▶ [SUPPLIED INFORMATION]:
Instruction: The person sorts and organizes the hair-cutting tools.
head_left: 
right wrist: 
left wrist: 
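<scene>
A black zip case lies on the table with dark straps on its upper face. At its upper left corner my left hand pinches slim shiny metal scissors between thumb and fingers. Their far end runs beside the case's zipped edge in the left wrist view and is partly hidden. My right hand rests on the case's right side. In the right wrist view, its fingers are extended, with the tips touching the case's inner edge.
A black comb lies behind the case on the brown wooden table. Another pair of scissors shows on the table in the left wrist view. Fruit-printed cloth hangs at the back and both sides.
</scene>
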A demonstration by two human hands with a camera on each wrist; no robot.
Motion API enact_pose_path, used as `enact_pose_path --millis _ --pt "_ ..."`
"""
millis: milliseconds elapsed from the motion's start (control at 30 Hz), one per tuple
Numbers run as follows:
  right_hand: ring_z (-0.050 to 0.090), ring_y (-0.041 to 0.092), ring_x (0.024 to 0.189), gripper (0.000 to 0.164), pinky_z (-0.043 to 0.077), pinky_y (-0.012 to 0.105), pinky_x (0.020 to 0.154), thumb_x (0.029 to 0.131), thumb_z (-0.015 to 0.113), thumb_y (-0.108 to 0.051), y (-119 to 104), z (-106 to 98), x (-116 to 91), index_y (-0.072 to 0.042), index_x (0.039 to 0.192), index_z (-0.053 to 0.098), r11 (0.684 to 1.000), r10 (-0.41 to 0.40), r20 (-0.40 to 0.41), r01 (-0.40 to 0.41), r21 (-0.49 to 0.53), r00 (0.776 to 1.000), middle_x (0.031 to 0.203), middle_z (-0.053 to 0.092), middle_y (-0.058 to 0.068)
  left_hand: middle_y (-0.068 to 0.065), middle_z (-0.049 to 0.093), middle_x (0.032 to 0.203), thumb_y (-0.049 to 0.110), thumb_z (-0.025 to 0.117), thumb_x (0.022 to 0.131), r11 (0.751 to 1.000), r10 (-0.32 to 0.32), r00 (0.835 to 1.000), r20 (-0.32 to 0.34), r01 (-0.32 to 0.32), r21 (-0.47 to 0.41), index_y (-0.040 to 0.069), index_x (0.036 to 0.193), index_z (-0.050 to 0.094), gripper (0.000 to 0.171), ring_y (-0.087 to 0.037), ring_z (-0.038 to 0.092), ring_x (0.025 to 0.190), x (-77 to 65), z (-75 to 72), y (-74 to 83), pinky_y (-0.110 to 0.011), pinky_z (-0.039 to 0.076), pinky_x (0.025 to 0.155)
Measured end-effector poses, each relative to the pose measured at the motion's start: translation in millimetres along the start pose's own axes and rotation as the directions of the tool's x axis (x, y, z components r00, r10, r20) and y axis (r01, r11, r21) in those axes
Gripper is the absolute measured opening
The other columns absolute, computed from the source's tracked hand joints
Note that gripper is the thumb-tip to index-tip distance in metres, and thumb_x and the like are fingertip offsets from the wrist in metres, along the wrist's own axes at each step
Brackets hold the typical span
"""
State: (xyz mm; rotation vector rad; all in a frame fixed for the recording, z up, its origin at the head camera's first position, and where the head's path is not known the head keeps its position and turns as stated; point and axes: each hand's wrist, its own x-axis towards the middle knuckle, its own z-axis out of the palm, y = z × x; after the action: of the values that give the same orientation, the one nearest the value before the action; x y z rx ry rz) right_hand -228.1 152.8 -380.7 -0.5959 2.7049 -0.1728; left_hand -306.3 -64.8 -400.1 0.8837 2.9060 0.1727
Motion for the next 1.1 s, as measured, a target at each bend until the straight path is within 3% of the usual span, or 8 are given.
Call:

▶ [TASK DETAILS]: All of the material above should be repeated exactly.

▶ [RESULT OF THIS TASK]:
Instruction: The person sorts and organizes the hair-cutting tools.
head_left: 
right wrist: 
left wrist: 
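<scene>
A black zip case lies on the table with dark straps on its upper face. At its upper left corner my left hand pinches slim shiny metal scissors between thumb and fingers. Their far end runs beside the case's zipped edge in the left wrist view and is partly hidden. My right hand rests on the case's right side. In the right wrist view, its fingers are extended, with the tips touching the case's inner edge.
A black comb lies behind the case on the brown wooden table. Another pair of scissors shows on the table in the left wrist view. Fruit-printed cloth hangs at the back and both sides.
</scene>
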A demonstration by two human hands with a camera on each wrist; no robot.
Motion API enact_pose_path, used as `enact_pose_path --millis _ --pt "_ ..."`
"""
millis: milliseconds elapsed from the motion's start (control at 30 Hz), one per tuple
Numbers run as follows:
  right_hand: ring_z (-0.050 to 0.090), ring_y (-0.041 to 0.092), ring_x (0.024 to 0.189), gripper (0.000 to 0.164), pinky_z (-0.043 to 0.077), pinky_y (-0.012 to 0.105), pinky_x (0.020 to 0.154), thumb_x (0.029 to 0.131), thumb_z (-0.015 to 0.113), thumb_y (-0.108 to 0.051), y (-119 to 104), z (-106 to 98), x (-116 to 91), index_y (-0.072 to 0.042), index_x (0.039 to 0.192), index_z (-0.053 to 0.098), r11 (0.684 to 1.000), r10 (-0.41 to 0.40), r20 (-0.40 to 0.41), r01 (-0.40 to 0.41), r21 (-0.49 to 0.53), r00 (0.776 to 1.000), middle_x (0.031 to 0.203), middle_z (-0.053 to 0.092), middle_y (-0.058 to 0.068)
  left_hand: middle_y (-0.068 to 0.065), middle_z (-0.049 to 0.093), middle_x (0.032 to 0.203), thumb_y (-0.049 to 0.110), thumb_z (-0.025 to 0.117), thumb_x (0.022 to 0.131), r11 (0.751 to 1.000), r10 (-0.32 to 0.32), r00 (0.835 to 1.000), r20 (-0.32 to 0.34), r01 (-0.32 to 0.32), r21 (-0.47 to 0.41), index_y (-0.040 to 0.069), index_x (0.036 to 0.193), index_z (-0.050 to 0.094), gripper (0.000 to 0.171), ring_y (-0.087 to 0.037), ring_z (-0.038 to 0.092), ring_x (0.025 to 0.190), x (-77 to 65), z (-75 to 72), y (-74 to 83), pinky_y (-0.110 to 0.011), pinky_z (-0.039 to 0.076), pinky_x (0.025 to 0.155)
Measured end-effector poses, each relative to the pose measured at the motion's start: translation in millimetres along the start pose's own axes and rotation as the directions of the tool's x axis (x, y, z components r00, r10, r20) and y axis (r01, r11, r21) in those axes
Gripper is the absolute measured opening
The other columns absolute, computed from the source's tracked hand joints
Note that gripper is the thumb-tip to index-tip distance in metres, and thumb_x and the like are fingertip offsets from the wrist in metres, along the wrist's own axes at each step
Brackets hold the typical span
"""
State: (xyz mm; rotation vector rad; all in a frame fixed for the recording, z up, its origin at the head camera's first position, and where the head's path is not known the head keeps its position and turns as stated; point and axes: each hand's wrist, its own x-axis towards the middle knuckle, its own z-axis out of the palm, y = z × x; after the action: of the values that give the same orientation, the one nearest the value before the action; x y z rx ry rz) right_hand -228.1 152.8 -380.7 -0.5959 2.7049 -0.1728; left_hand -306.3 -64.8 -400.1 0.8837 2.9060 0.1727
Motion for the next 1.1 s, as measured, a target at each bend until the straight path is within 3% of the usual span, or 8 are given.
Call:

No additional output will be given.